Some of these papers are free and mailed to every to resident. Others rely on subscriptions and newsstand sales.

"While we all need to know national and state am international news, community news affects your children in school and affects your quality of life at home," said Angelo Lynn, publisher of The Addison Independent in Middlebury and president of the New England Press Association, a trade organization of community newspapers. "In community newspapers, at least 80 percent of the writing is about local and regional news."

What is probably Vermont's newest community paper printed its first issue this fall. The Montpelier Bridge was created by a group of volunteers and mailed free to every Montpelier resident. The Bridge ran stories on the city and school budgets and the creation of a poetry journal al Montpelier High School, and listed all real estate transactions from June through October.

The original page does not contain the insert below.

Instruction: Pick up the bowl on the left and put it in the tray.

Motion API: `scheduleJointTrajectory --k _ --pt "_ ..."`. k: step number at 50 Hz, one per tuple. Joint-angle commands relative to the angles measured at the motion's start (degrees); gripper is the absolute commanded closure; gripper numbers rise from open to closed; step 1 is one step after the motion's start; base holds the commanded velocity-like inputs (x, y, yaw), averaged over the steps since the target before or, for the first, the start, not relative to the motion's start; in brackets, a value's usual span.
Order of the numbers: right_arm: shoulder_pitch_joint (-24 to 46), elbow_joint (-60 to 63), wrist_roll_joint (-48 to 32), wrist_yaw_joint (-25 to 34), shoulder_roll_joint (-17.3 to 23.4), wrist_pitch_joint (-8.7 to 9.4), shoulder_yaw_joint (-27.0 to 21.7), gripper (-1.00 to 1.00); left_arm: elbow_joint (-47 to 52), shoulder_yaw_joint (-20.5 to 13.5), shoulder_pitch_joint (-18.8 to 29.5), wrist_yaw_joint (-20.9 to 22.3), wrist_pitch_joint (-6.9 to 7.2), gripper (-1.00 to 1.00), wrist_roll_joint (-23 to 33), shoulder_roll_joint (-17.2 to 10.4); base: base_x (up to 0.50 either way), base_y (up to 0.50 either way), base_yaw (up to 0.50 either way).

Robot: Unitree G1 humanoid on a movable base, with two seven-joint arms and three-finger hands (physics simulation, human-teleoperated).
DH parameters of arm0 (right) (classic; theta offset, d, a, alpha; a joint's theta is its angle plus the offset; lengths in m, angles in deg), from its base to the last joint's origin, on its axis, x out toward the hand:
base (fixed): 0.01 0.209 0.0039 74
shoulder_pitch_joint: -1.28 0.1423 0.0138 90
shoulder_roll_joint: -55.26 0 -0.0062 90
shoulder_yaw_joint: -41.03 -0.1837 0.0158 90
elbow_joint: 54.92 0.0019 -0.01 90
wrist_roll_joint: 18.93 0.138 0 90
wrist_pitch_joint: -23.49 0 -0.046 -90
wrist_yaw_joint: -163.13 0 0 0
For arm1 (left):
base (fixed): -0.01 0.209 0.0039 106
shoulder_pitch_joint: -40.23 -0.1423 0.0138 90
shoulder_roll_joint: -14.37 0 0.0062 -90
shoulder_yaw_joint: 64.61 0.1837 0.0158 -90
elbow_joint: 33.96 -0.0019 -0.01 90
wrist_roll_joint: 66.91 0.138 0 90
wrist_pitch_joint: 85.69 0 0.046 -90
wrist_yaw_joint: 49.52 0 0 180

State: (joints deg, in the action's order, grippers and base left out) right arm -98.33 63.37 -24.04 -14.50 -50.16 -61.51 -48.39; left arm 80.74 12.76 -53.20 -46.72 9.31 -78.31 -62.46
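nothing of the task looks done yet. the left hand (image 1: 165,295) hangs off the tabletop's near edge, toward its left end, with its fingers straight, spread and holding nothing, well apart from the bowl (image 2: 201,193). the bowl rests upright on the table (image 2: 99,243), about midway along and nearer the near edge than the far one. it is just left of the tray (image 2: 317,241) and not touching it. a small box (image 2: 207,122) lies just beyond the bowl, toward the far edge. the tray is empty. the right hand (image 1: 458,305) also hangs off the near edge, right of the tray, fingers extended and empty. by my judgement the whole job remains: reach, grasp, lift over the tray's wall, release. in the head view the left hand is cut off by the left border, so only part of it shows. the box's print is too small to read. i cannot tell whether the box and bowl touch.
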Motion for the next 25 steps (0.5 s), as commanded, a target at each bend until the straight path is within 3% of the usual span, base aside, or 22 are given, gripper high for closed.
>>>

The Montpelier Bridge joins a group of small papers in communities ringing the Barre-Montpelier area--the towns of Calais, Middlesex, East Montpelier an Waterbury all have community papers.

Many Burlington suburbs started community papers in the last 20 years--South Burlington, Colchester, Shelburne, Essex, Milton, Hinesburg and Williston.

The editors of these suburban papers say they are not competing with the daily paper because they perform a function the daily paper cannot.

"The local daily covers international, national and state news, and covers a large number of towns," said Phil Dodd, who helped found The Montpelier Bridge. "It would be difficult for them to cover all the local news in a thin paper."

Jean Cate, who puts out the East Montpelier Signpost, agrees. "The paper would weigh a ton," she said. "We focus on bitty stuff that they have no call to, and that's the way it should be."

Some publishers hope that by reading the local weekly, citizens will be inspired to read other papers. "What we would hope from readers is that they would not be satisfied with just the neighborhood news and continue to look to the area dairy and national dailies," said Lynn. "There isn't a legitimate community newspaper that doesn't believe that readers shouldn't be reading the daily. We are not meant to be a substitute to the daily at all, but a supplement."

Do Vermont's dailies agree?

The Burlington Free Press, Vermont's largest daily, seems to have responded to the increased competition by beefing up its coverage of surrounding suburbs. A daily "Towns" news page gives information about local communities gathered by a network of stringers. A telephone call to Free Press publisher James M Carey asking for comment was not returned.

John Mitchell, publisher of The Barre-Montpelier Times Argus and The Rutland Herald, says he does not view the new papers in Washington County as competition. "It's like comparing apples and oranges," he said. "Because they are Free, you don't know if there is a demand. All we know is someone is publishing them--the true indication of whether there is demand is whether someone will pay for it."

Even some larger community papers are getting competition. The Addison Independent, which covers 22 towns, has seen two smaller papers started in the last few years: The Five Town News, which covers the five towns in the Addison Northeast Supervisory School Union, and a paper in Vergennes. "It makes us do a better job covering those small towns," Lynn said.

Nationally said Lynn "There has been a huge increase in suburban weeklies, which ring the larger dailies and provide the community news people want. The biggest growth in newspapers has been in suburban community newspapers. The message to large dailies not covering news at the lowest common denominator is that people want to read that stuff."